Now, on the hands and feet are points that we refer to as Shu-Transporting Points. It is at these points that the Qi of the organs flows closest to the surface and is most easily manipulated. There are some practitioners that rely solely on these points to treat their patients and find them to be extremely effective for almost any ailment. The very intelligent Dr. Richard Tan has developed an entire method (called The Balance Method) using only these points.
It is my hypothesis that, because I now have significant bruising on the Shu-Transporting Points of both the Spleen and the Liver Meridians, and that the energy there is so easily manipulated, that the energy of the associated organs is stagnating, leading to the symptoms that I described above, especially the nausea, foggy headed-ness, fatigue and bad dreams. It sounds complex but it’s really quite simple. If you can treat pathology by influencing the flow the Qi at these points, couldn’t an interruption in that flow cause pathology? Therefore, it is my recommendation as a Licensed Acupuncturist and Practitioner of Chinese Medicine that I use this rainy week opportunity to take a load off, administer herbs both internally and topically to move qi and blood in order to return balance to my compromised system.
If any of this sounds interesting to you, I highly recommend Between Heaven and Earth by Harriet Beinfield. It’s a great beginner guide to Chinese Medicine and an good read.

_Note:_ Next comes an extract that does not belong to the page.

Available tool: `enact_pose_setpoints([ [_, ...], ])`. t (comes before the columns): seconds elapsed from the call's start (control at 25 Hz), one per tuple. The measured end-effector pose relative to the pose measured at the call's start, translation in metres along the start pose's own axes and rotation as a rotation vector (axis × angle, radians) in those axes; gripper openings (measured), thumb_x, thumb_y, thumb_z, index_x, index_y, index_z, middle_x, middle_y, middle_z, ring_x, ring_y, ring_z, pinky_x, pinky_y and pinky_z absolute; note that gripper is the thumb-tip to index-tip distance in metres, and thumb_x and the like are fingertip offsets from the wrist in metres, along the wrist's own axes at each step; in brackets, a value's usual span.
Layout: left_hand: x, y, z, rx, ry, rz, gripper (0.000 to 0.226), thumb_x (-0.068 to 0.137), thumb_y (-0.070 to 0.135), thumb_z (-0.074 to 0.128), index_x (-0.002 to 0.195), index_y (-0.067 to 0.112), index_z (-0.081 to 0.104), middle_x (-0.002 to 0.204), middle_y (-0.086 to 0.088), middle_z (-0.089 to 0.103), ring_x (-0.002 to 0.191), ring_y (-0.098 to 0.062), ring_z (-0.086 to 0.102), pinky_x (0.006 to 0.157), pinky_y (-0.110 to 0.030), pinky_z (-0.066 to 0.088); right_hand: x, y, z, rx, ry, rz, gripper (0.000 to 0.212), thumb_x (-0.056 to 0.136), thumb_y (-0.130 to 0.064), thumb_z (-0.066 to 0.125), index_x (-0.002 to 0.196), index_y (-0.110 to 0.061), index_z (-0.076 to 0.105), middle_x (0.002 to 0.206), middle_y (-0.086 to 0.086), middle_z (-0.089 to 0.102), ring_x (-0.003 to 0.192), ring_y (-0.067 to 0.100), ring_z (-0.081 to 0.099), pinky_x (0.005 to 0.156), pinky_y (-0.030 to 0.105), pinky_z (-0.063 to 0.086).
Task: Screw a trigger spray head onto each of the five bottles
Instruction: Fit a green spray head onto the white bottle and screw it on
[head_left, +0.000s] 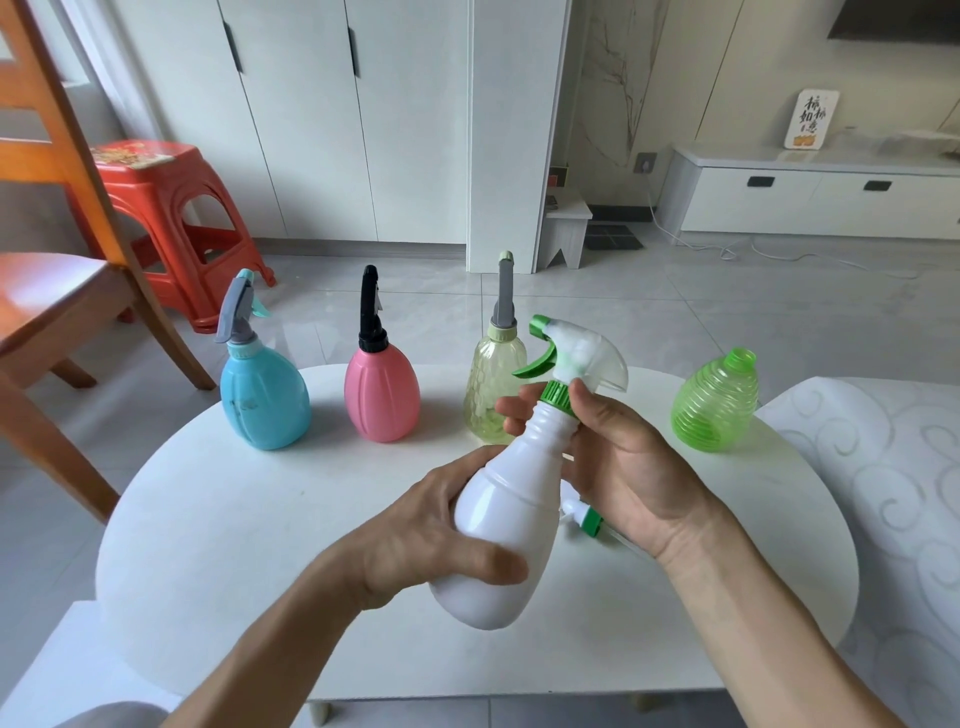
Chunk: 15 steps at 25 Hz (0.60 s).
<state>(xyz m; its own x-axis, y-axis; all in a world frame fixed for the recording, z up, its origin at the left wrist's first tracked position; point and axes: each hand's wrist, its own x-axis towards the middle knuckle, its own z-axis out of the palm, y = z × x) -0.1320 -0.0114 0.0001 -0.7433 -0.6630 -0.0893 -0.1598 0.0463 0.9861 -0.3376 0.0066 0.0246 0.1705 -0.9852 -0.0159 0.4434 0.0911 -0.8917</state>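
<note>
White bottle (506, 525) tilted above the table (218, 519), left hand (441, 530) wrapped around its body, right hand (623, 457) pinching the green collar (558, 395), blue bottle (265, 400), pink bottle (382, 395), yellow bottle (488, 395) capped beyond the hands, green bottle (717, 405) uncapped beyond the right hand, loose spray head (584, 517) beneath the right palm, partly hidden.

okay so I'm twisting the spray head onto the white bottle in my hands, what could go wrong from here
1. The white bottle is tilted in mid-air while the right hand turns the green collar; the thread may seat crooked.
2. The last spray head lies on the table mostly hidden under your hands; setting the bottle down could knock it.
3. The green bottle stands uncapped near the table's right edge, easy to bump.
</note>
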Motion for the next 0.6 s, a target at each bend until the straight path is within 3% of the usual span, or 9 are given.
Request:
enact_pose_setpoints([
  [0.12, 0.000, 0.000, 0.000, 0.046, 0.009, 0.007, 0.079, 0.058, 0.028, 0.081, 0.134, 0.036, 0.057, 0.118, -0.004, 0.069, 0.108, -0.025, 0.068, 0.088, -0.043, 0.060, -0.001, 0.002, 0.001, 0.038, -0.006, -0.022, 0.045, 0.080, -0.045, 0.074, 0.112, -0.013, 0.075, 0.126, 0.017, 0.070, 0.119, 0.028, 0.064, 0.098, 0.040, 0.051],
  [0.28, 0.001, -0.003, 0.009, 0.254, 0.257, 0.053, 0.079, 0.054, 0.035, 0.085, 0.126, 0.046, 0.056, 0.107, 0.011, 0.069, 0.094, -0.011, 0.068, 0.079, -0.039, 0.063, -0.001, 0.004, 0.010, -0.056, 0.127, -0.047, 0.026, 0.085, -0.039, 0.065, 0.098, -0.021, 0.079, 0.115, 0.011, 0.075, 0.109, 0.019, 0.068, 0.089, 0.036, 0.051],
  [0.6, 0.004, -0.004, 0.021, 0.296, 0.382, 0.126, 0.080, 0.054, 0.035, 0.087, 0.124, 0.052, 0.053, 0.108, 0.016, 0.068, 0.094, -0.011, 0.067, 0.075, -0.033, 0.061, -0.005, -0.002, 0.024, -0.178, 0.242, -0.152, 0.029, 0.079, -0.042, 0.067, 0.093, -0.019, 0.079, 0.092, 0.001, 0.077, 0.090, 0.013, 0.071, 0.074, 0.023, 0.053],
])
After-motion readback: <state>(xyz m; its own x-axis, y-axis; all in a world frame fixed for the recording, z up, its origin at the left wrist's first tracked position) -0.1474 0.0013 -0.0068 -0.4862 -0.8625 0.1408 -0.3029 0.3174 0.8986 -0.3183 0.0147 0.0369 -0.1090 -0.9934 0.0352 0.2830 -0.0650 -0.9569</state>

Oh yeah, and here’s this week’s How to Win Friends and Influence People flashcard principle…
“Be a Good Listener”
3 responses to “Home Alone with No TV/Analyzing the Theories of TCM”
Thanks Laura! Quite interesting..
Someone just the other day was asking me what a spleen did. If only I had this knowledge then.. well I’m glad to have it now. Hope you feel better!
You’re welcome. If anyone ever asks you again, a decent online resource for basic Chinese Medicine info is http://www.tcmstudent.com/. They post good articles too.
Stumbled across your site while searching for an image of Meridians. And I was amazed how much overlap there is between our sites and commonalities among our approach/philosophy (though my blog is much younger than yours).
I subscribed and hope we can connect more in the future.